Entraste. Cerraste la puerta con la delicadeza de una flor o de una mariposa. Miraste para todos lados y no viste a nadie, eso estaba bien, o eso creías. Avanzaste por el pasillo hasta el comedor, no sin antes revisar el baño y la cocina que estaban vacíos. Un olor a carne al horno con papas noissete: quizá pensaste que después tendrías tiempo de comer algo.

“El diputado Vanegas hará su declaración mañana a primera hora por el asunto del contrabando de armas que involucra al ex-presidente…”. La radio estaba fuerte y ya la escuchabas desde antes de entrar al comedor, te extrañó que hubiese un aparato funcionando pero te acordaste de que también existen radios a pilas. Yo estaba sentando en el sillón al lado de la lámpara, con los ojos entrecerrados y casi dormido, tranquilamente podrías haberme disparado en la nuca y salir corriendo de allí. Probablemente lo pensaste; apuntaste y hasta quién dice posaste los dedos en el gatillo y estuviste a punto de disparar. Pero vos te conocés mejor que nadie y sabés que tenés que controlar todo, y todo debe que salir a la perfección. Miraste a derecha e izquierda, arriba y abajo, observaste todos los puntos de la casa y confirmaste que solo estábamos vos y yo. Vos y yo, y cuando me apuntaste en la frente y estuviste a punto de soltar el gatillo te aterrorizaste, un horror atroz invadió tu cuerpo, no gritaste pero diría que aullaste por dentro, seguramente tu corazón se detuvo y estalló, habías planeado todo y no pudiste desenredar lo complejo del asunto, “sin que nadie se dé cuenta” te habían dicho y vos tuviste que decir que sí porque tu orgullo es más grande que tu propio ser, dijiste que sí a pesar de la sensación que eso te causaba por dentro, sabías que estabas condenado a fracasar antes de aceptar, pero ya habías aceptado desde antes de que te lo dijeran, habías aceptado y ahora solo allí estábamos vos y yo y nadie más y te diste cuenta de que cuando soltases esa bala sobre mi cabeza y desaparecieras en la noche… “sin que nadie se dé cuenta” te habían dicho. Y te quedaste paralizado. ¿No es así?

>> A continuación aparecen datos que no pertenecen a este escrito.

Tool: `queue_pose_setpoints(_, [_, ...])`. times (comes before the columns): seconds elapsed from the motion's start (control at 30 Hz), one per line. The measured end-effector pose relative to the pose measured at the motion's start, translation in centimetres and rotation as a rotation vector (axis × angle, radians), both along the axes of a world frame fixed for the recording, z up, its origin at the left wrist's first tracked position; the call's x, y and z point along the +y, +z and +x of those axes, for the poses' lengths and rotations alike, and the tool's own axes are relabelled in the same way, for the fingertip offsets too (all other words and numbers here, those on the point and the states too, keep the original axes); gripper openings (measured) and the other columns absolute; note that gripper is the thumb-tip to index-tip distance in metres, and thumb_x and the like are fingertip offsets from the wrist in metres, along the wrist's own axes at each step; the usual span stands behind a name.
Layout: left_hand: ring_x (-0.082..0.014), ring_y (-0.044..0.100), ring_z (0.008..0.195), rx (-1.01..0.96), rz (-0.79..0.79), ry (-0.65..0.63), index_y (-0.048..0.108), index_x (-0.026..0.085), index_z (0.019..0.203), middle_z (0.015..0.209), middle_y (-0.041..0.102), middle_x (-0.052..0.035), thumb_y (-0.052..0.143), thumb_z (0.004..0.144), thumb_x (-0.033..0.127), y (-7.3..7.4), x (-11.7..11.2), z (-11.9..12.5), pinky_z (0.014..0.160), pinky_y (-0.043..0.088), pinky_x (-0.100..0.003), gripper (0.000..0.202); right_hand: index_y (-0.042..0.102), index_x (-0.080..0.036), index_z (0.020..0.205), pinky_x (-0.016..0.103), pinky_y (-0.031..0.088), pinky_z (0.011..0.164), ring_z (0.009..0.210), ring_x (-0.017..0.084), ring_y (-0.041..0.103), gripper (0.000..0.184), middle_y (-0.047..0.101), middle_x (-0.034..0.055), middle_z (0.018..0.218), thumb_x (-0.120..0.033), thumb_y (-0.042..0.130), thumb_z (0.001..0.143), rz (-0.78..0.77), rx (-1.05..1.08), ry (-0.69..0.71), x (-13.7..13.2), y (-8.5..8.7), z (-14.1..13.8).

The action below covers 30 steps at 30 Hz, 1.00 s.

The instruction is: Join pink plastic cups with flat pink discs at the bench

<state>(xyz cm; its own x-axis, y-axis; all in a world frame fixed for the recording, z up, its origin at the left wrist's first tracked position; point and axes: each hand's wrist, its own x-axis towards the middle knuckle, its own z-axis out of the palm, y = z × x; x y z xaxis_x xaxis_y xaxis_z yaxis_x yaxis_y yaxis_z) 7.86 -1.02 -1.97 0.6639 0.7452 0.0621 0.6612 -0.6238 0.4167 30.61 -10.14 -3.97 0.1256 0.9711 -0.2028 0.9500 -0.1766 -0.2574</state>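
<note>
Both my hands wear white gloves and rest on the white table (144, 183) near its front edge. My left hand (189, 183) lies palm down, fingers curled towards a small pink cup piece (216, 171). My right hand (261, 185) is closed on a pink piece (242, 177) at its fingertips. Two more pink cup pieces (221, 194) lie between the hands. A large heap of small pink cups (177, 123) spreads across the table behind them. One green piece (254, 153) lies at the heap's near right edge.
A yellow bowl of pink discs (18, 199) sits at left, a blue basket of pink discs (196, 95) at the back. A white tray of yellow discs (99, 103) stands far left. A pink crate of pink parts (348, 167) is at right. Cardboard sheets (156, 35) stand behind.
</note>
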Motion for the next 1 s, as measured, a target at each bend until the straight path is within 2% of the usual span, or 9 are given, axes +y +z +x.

¿Y ahora, qué vas a hacer?


1 comentario:

  1. Interesante el cuento. Onda que yo algo asi no lo haria jamas jaja. Pero eso a veces enseña a no aceptar las cosas asi como vienen. Onda que primero tenemos que detenernos a pensar si realmente estamos preparados o somos capaces de hacerla y despues decir "SI" o "NO". Porque a veces es mejor decir "NO", ser sinceros y desentenderse del asunto antes que decir " SI" solo para quedar bien y luego meterse en un mar de problemas que no sabemos donde nos van a llevar ni como los podemos resolver.
    No se. Al menos eso es lo que me parece a mi.